In 1893, Ernest Friedrich Gilg covered Ochnaceae, and Adolf Engler covered Quiinaceae for the first edition of Die Natürlichen Pflanzenfamilien. Engler wrote a description of Medusagyne in a supplement to the first edition of DNP in 1897. He placed Medusagyne under the heading "Zweifelhafte, möglicherweise zu den Guttiferae gehörige Gattung" (Doubtful, possibly a genus belonging to Guttiferae). Guttiferae is an obsolete name for Clusiaceae.

In 1902, Philippe van Tieghem recognized six families in what is now the subfamily Ochnoideae. These were Luxemburgiaceae, Sauvagesiaceae, Wallaceaceae, Euthemidaceae, Lophiraceae, and Ochnaceae. Three of these, (Wallaceaceae, Euthemidaceae, and Lophiraceae) were monogeneric and were erected by van Tieghem at that time. His Luxemburgiaceae included the basal clades of what is now the tribe Sauvagesieae. Van Tieghem named a great many genera in 1902, circumscribing them very narrowly. In what is now the subtribe Ochninae, he delineated 53 genera. The most recent revision of that group divides it into six genera.

In 1925, for the second edition of DNP, Engler and Gilg expanded on their treatment of Quiinaceae and Ochnaceae, respectively, compared to what they had written in 1893. Medusagynaceae was covered in the same volume of DNP by Adolf Engler and Hans Melchior.

For the second edition of DNP, Engler recognized two genera, Quiina and Touroulia, in Quiinaceae. Lacunaria and Froesia were discovered later and named in 1925 and 1948, respectively.

In that same volume, Gilg divided his Ochnaceae (equivalent to modern Ochnoideae) into 21 genera, including Indovethia, Leitgebia, Vausagesia, and Lauradia (as Lavradia), which are now regarded as synonyms of Sauvagesia. Eight of the modern genera, (Philacra, Krukoviella, Fleurydora, Tyleria, Adenarake, Indosinia, Perissocarpa, and Idertia) consist of plants that had not been uncovered by botanical exploration at that time. Gilg placed Rhytidanthera in synonymy under Godoya, but Rhytidanthera is accepted today. He included Campylospermum and Rhabdophyllum in Gomphia and placed Gomphia in synonymy under Ouratea. In his revision of Ochnaceae, Gilg provided a summary of van Tieghem's classification, as well as his own. Three of van Tieghem's genera, (Campylospermum, Rhabdophyllum, and Rhytidanthera) are still recognized today.

In 1968, Andrias Kanis published a paper that greatly influenced subsequent work in Ochnaceae, right up to the 2014 revision. Claude H.L. Sastre named many new species in Ochnaceae, in several papers from 1970 to 2003.

In 1991, a cladistic analysis was published for Ochnaceae.

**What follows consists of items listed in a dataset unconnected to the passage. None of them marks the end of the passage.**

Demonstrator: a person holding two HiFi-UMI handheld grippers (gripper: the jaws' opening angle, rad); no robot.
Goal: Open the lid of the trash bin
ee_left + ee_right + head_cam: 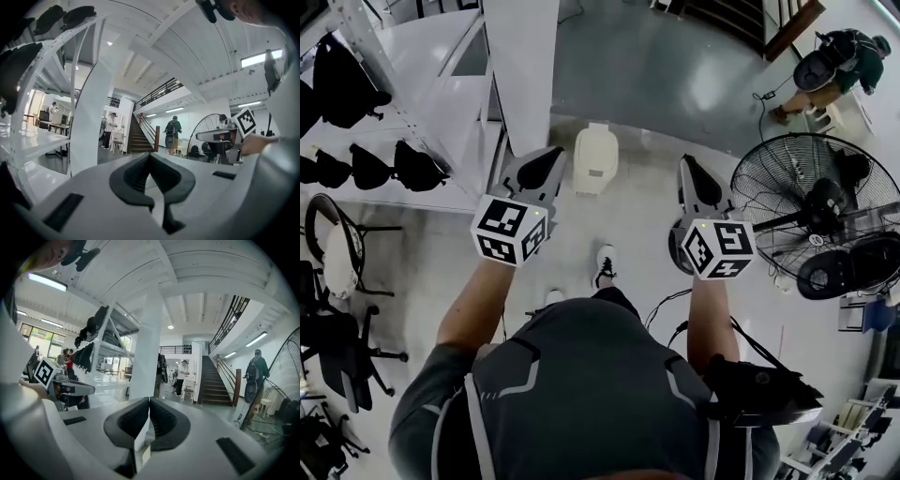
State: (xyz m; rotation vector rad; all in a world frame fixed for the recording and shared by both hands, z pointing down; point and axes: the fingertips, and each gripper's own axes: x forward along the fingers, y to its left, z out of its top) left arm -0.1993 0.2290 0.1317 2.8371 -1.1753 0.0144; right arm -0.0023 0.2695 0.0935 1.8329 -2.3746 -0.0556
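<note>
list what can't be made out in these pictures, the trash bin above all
- Trash bin lid latch or handle: head view, too small and far.
- Bin in both gripper views: low floor ahead covered by the left tool and right tool themselves.
- Fan: head view, cut off by right edge.

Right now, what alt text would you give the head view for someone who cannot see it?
Seen from above, a person holds the left gripper and right gripper out ahead, fingers shut and empty, toward a cream trash bin on the floor, its lid apparently down. A large fan stands to the right.
</note>
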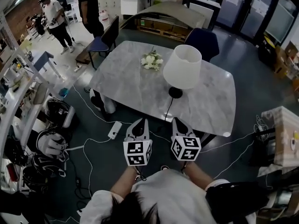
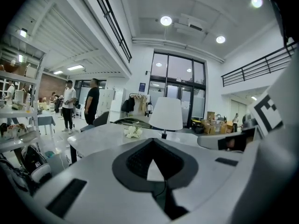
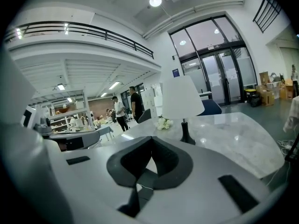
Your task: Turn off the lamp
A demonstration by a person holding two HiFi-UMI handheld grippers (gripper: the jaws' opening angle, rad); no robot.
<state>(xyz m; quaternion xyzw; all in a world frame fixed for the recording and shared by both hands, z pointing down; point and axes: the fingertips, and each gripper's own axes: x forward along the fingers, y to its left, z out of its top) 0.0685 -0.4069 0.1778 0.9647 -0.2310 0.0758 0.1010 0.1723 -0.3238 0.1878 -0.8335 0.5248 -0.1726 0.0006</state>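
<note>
A lamp with a white shade (image 1: 182, 66) and a black base (image 1: 175, 92) stands on the grey marble table (image 1: 131, 87), right of centre. Its black cord (image 1: 167, 110) runs to the table's near edge. Both grippers hover side by side in front of that edge, short of the table and apart from the lamp. My left gripper (image 1: 140, 123) is shut with nothing in it, and my right gripper (image 1: 177, 121) is also shut and holds nothing. The left gripper view has the lamp (image 2: 166, 113) straight ahead beyond the shut left gripper (image 2: 152, 141). In the right gripper view the lamp (image 3: 181, 99) stands a little right of the shut right gripper (image 3: 150, 139).
A bunch of white flowers (image 1: 152, 60) lies on the table left of the lamp. A white power strip (image 1: 115, 129) and cables lie on the floor under the near edge. Chairs (image 1: 108, 38) stand at the far side. Shelves with helmets (image 1: 49, 141) line the left. Two people (image 1: 56, 20) stand far left.
</note>
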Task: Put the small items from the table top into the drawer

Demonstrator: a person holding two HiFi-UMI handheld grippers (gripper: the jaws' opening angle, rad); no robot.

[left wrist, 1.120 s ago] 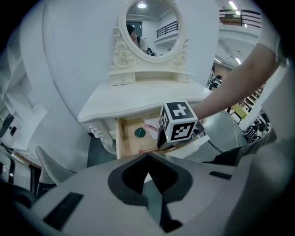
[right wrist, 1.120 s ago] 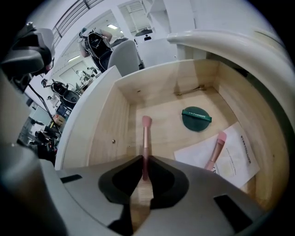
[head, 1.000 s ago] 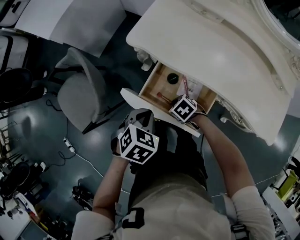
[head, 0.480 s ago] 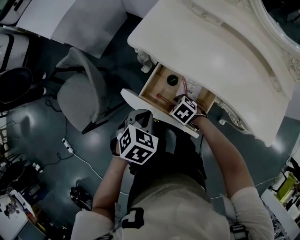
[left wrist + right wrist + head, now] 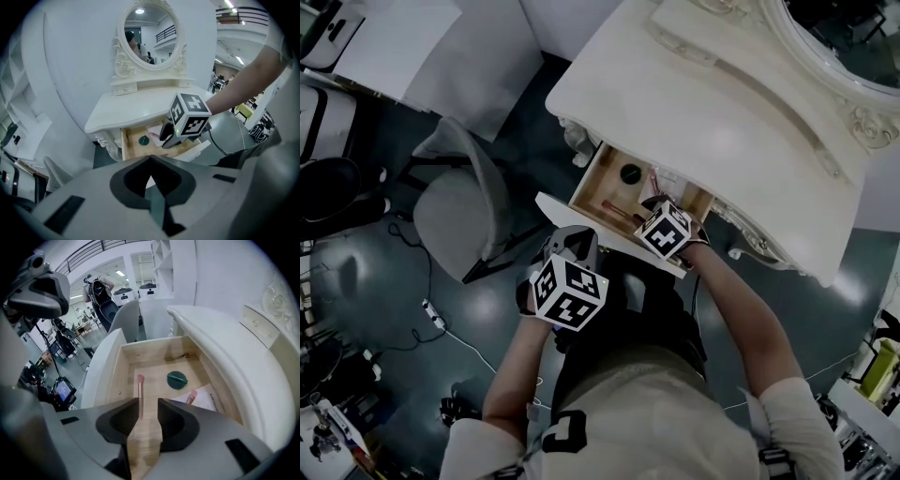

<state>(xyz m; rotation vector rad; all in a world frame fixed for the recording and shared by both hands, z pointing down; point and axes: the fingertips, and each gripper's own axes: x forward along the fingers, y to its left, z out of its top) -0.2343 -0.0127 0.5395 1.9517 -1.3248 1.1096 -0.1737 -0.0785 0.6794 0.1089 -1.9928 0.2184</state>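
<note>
Your left gripper [image 5: 149, 161] hangs shut and empty at 7 o'clock of the open drawer [image 5: 154, 348]. Your right gripper [image 5: 148, 401], its jaws just opened wide and holding nothing, hovers over the drawer. The pink brush [image 5: 140, 392] lies on the drawer floor at 12 o'clock, with a green disc [image 5: 177, 379] at 1 o'clock, beneath the table [image 5: 722, 122].

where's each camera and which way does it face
Head view: on the head, steeply down at the drawer; torso, arms show.
Left gripper view: rides the left gripper, faces the dressing table; shut jaws show.
Right gripper view: rides the right gripper, into the drawer; its just-opened jaws show, empty.
All share the drawer's green disc.
</note>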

In that same year, Neckia, a 28th genus for Ochnoideae, was resurrected in a molecular phylogenetic study based on four chloroplast DNA loci, and nuclear ribosomal ITS. Seventy-nine species of Ochnaceae were sampled and a new classification was presented. Also, Testulea was removed from the tribe Sauvagesieae, and placed in the monotypic tribe Testuleeae.